(Directions for this task) Look below and pull out each line with the word "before".

START Data shown

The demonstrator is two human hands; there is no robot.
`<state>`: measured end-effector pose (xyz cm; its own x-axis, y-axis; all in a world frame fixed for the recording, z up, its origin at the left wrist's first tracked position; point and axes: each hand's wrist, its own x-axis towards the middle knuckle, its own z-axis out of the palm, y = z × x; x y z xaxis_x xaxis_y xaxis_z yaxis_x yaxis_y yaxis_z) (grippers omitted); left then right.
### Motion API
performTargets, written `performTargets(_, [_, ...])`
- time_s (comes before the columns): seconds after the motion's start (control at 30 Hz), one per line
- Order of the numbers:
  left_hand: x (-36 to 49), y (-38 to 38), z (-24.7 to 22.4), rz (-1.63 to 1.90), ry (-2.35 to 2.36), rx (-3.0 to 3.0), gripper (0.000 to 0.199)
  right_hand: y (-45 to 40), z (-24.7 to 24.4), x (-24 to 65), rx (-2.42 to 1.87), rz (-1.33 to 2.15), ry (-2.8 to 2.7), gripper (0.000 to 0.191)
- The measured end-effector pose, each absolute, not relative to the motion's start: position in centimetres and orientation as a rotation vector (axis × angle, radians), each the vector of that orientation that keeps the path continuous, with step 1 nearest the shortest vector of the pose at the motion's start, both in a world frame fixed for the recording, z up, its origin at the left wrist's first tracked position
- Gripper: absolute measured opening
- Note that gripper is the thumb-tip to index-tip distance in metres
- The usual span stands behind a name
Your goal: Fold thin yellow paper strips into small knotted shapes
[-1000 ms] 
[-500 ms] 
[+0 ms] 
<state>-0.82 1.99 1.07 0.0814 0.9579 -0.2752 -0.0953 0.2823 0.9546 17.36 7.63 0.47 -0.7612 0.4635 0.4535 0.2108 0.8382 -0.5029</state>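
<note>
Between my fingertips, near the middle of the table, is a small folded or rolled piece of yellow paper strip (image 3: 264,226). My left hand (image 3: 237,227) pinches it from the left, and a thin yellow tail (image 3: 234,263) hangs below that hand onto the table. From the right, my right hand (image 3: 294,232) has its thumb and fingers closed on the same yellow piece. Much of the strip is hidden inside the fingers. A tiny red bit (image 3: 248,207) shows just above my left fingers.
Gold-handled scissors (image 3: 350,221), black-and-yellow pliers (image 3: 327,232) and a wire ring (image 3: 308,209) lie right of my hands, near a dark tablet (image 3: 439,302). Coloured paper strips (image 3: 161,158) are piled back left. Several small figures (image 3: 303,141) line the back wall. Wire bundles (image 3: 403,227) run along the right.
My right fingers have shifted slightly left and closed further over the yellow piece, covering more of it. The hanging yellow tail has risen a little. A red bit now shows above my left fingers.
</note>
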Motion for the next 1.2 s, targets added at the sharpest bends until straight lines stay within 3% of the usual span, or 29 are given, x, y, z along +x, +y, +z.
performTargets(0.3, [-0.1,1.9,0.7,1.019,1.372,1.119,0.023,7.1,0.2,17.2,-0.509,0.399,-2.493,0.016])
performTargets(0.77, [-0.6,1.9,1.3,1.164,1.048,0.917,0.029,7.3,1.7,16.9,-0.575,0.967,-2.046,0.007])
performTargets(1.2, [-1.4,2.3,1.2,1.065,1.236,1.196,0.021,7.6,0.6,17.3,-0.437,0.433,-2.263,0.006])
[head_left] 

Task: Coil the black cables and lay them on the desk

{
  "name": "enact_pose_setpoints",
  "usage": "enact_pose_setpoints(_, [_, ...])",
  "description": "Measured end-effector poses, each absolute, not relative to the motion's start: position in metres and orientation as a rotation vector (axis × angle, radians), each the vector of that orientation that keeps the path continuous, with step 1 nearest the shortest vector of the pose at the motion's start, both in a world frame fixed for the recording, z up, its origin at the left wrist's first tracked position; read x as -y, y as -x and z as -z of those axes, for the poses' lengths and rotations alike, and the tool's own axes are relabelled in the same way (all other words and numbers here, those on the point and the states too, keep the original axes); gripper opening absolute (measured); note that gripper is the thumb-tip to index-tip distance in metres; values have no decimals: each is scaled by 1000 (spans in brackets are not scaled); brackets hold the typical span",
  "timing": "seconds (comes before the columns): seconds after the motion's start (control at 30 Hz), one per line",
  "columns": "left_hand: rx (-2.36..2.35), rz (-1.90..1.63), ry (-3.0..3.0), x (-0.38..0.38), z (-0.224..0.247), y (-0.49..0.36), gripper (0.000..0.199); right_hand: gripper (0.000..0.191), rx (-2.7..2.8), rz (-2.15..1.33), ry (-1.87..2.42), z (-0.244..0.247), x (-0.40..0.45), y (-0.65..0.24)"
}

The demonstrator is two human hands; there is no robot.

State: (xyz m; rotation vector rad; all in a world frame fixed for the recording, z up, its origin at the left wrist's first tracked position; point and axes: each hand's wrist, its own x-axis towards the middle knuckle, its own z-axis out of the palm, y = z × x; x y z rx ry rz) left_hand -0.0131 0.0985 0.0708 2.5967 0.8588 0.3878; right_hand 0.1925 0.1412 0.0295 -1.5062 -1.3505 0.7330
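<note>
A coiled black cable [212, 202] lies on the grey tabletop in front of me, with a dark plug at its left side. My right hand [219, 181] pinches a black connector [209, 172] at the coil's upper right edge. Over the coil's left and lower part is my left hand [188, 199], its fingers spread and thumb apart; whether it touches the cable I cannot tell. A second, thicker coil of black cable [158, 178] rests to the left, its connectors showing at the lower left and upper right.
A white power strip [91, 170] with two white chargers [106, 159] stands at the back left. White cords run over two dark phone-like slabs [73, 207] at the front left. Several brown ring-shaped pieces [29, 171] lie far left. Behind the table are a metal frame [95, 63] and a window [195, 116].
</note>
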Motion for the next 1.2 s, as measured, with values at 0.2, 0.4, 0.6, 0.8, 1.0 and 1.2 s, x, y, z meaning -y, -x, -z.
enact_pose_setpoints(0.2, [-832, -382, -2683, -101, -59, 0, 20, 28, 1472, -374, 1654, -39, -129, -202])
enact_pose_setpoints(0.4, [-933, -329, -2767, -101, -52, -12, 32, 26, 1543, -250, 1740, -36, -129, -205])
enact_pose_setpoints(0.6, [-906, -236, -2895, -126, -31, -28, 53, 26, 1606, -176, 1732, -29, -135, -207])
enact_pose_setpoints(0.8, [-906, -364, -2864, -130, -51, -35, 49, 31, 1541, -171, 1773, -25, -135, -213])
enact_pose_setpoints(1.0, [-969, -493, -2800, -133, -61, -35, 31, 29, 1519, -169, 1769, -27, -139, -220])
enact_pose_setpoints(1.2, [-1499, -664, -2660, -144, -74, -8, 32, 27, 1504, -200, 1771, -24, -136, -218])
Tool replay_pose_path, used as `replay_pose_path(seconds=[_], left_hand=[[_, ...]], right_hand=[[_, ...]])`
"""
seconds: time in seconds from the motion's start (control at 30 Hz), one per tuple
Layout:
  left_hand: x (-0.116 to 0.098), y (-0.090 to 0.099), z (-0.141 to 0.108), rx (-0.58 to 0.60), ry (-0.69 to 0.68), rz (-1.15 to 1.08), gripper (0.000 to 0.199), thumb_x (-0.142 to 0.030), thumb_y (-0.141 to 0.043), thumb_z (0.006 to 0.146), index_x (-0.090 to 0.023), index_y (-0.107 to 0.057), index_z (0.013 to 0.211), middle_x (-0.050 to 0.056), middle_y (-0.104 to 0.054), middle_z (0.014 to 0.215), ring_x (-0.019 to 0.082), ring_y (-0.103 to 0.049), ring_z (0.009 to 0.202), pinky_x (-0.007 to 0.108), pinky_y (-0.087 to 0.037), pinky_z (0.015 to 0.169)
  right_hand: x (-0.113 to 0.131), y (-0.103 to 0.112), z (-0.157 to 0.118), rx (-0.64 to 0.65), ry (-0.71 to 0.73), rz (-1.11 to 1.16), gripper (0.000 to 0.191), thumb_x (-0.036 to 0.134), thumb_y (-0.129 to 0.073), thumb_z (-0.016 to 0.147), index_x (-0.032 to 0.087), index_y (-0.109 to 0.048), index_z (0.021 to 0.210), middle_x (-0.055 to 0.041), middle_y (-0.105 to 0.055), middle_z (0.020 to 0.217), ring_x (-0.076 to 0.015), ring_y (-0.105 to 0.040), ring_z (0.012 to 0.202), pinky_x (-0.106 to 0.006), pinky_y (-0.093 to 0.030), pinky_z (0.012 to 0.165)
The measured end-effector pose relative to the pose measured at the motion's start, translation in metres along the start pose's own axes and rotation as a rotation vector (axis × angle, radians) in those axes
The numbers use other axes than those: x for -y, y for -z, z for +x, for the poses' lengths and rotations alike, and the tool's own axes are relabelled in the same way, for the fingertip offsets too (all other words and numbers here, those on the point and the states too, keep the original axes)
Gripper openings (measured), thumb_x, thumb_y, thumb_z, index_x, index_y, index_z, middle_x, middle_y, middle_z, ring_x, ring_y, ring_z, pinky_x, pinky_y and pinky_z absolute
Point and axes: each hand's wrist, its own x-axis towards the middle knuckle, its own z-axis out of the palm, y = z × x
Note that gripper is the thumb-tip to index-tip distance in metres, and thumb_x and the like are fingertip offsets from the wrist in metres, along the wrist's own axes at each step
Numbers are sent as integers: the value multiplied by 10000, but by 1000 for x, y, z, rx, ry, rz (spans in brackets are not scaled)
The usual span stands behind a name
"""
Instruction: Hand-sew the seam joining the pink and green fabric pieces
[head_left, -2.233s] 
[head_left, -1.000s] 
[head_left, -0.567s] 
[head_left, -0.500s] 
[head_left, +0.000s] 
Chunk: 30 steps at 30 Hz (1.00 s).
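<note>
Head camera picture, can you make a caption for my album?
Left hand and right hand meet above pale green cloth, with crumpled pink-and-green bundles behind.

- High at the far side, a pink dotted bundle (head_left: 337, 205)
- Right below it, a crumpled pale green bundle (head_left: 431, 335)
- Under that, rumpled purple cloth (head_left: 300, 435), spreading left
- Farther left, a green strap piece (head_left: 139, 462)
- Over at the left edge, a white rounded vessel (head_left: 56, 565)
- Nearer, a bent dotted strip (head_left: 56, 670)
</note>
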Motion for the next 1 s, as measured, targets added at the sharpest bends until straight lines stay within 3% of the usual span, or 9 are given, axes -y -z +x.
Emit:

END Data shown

(Solution to the problem)
- time_s (comes before the columns): seconds after the motion's start (control at 30 Hz), one per line
  "timing": "seconds (comes before the columns): seconds after the motion's start (control at 30 Hz), one per line",

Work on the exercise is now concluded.